Chronique de Léa Stréliski dans le magazine l’Actualité
L’avenue Saint-Denis
Je pédalais et devinez ce que je faisais ? Je remarquais les vitrines. Je voyais tous les magasins que je ne voyais pas d’habitude. Et j’avais envie d’y rentrer. Le vélo va sauver la rue Saint-Denis.
Société
Léa Stréliski
16 novembre 2020
J’avais très peur de faire du vélo. En ville. Le vélo, pour moi, c’était l’île de Ré. Mon autre île, après celle de Montréal. Ma tante y vit. La sœur de mon père, qui est français. L’île de Ré est une petite île au large de La Rochelle, en France. Ça fait très bourgeois de dire qu’on va en vacances à l’île de Ré. Elle est envahie par les Parisiens chics chaque année, mais ma tante y vit depuis presque toujours. J’ai connu l’île pour ses ânes et ses marais salants, avant qu’elle soit synonyme de mocassins et de pulls noués dans le cou.
J’adorais y aller. Début vingtaine. La beauté des paysages y est époustouflante, et puis, elle a encore ce côté sauvage. Surtout en basse saison. On s’y sent libre et on y roule à vélo. Partout. Dans les villages, le long des routes, vers la plage. C’était ça, pour moi, le vélo. Je n’imaginais pas en enfourcher un, un jour, dans les rues bruyantes d’une grande ville.
Ça faisait 15 ans que je n’avais pas tenu de guidon. Mais, pandémie oblige, en plus du fait d’avoir abandonné le véhicule familial il y a un an et demi, le temps était venu de faire comme tout le monde, de se risquer à deux roues entre les piétons, les voitures et les camions.
Montréal, au grand dam de plusieurs, devient une ville qui se parcourt à vélo. Je répète que je n’étais pas vendue à l’idée. Lorsque je conduisais un gros VUS de sept places, j’avais horreur des vélos. Tout simplement parce qu’ils me faisaient peur. Au-delà d’une polarisation évidente de la société, de chacun qui peut rester dans son camp, je pense que le débat auto contre vélo est motivé par la peur. Les vélos dérangent les voitures parce qu’ils prennent de plus en plus de place, ils sont perçus (souvent à tort) comme les voyous de la route et, surtout, on a peur d’en frapper un. Alors, le gros peste contre le petit, comme une queue de bœuf s’agite pour chasser les mouches.

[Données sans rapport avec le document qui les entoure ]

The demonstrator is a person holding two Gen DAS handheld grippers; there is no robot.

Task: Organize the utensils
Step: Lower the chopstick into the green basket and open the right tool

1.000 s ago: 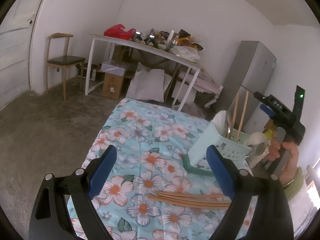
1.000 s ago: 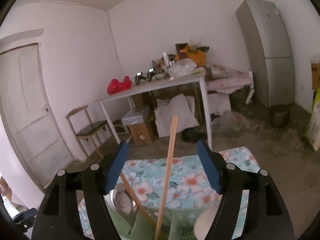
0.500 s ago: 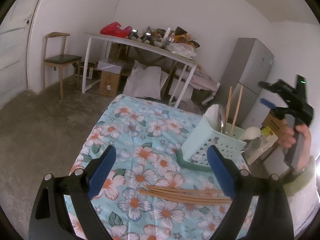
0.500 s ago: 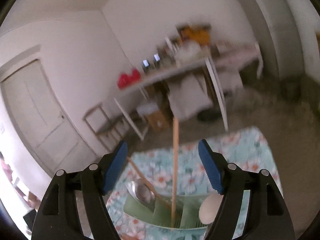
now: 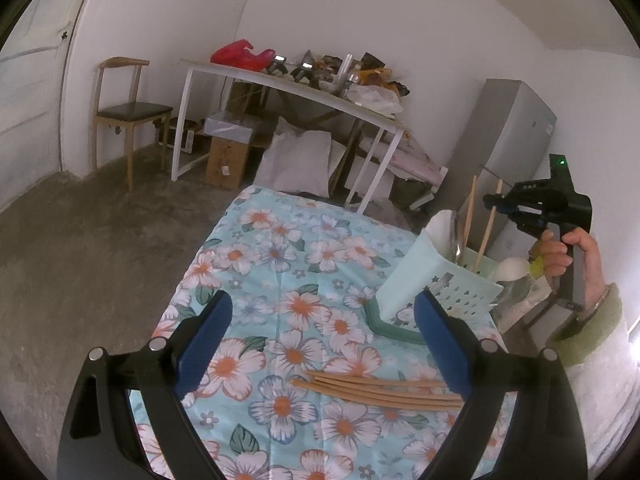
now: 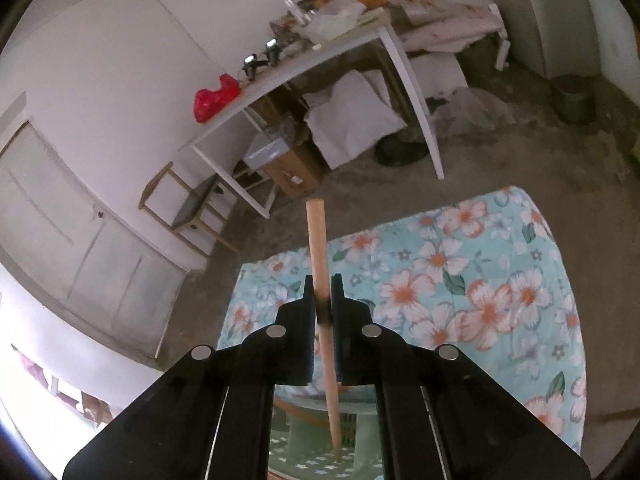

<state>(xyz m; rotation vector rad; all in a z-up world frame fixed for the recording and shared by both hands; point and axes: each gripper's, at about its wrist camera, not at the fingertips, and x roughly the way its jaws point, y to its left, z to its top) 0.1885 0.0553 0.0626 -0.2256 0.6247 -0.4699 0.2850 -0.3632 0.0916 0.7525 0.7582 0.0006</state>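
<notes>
From your left wrist camera, your left gripper hangs over the near part of the floral tablecloth with its blue pads spread wide and nothing between them. A loose bundle of wooden chopsticks lies flat on the cloth just beyond the pads, toward the right one, its sticks running left to right. Further right, at the table's right edge, stands the pale green utensil basket on a darker green tray. It holds a metal spoon and two upright chopsticks, and a white rounded spoon sits just to its right. Above the basket your right hand grips the handle of the right gripper, whose tip is at the top of the rightmost upright chopstick. Far behind are a white table, a wooden chair and a grey fridge.

From your right wrist camera, your right gripper has its two fingers drawn together, clamped on that upright chopstick. The stick passes between the pads, its upper end rising above them and its lower end reaching down into the green basket directly below. The floral cloth spreads out to the right and beyond.
</notes>
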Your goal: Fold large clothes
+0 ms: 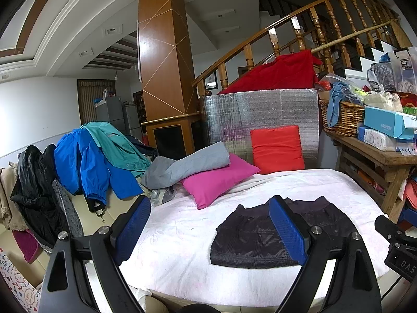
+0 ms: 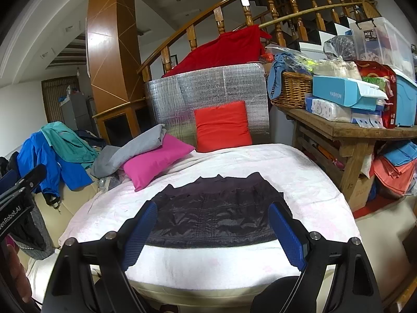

Si vous êtes automobiliste et que vous avez peur des vélos, votre seule solution, c’est de vous en acheter un. C’est la meilleure manière d’arrêter de les redouter. Les comprendre. Commencez à pédaler, je vous jure que vous ne le regretterez pas. Je sais que je sonne comme quelqu’un qui veut que vous vous mettiez au jogging, mais je vous promets que si vous vous mettez à pédaler, qui que vous soyez, vous allez vous demander pourquoi vous ne l’avez pas fait avant. Allez-y mollo. Des petites courses. Pas besoin de faire le Tour de l’île. Juste s’affranchir de la voiture et aller vers ce qui nous fait peur, ça change une vie.
Je circulais sur la fameuse piste cyclable qui fait hurler tout le monde depuis des mois, celle sur Saint-Denis. Mon Dieu qu’on aime ça, chialer. Je comprends que plein de gens souffrent en ce moment. Mais pour vrai, cette rue, madame la mairesse, vous êtes en train d’en faire une avenue. On devrait la rebaptiser. Parce qu’elle va renaître. Je m’y promenais en ayant le sentiment qu’enfin, le plus petit avait de l’importance, et l’humain plus que la machine. On m’avait fait, à moi, un couloir prioritaire. En béton ! Imaginez. On avait dérangé tout le monde pour prioriser le vulnérable. Qui ose faire ça ? Quand est-ce que ça arrive ? Merci, Mme Plante, d’avoir le courage de tenir votre bout. Tout le monde chiale pendant qu’on change les choses, qu’on fait les travaux, mais un jour, le progrès s’installe. S’il fallait s’arrêter à chaque accouchement parce que c’est sale, que ça fait mal et que c’est bruyant, y aurait pas grand monde sur la terre.
Je pédalais et devinez ce que je faisais ? Ben oui, je regardais les vitrines. Je remarquais tous les magasins que je ne voyais pas d’habitude et, pire que ça, j’avais naturellement envie d’y rentrer. D’enregistrer dans ma petite tête que Saint-Denis est à nouveau une artère commerciale où j’ai envie d’aller. À vélo. Simplement. Pour m’y promener, m’acheter un livre, flâner et découvrir cette rue qui renaîtra en avenue.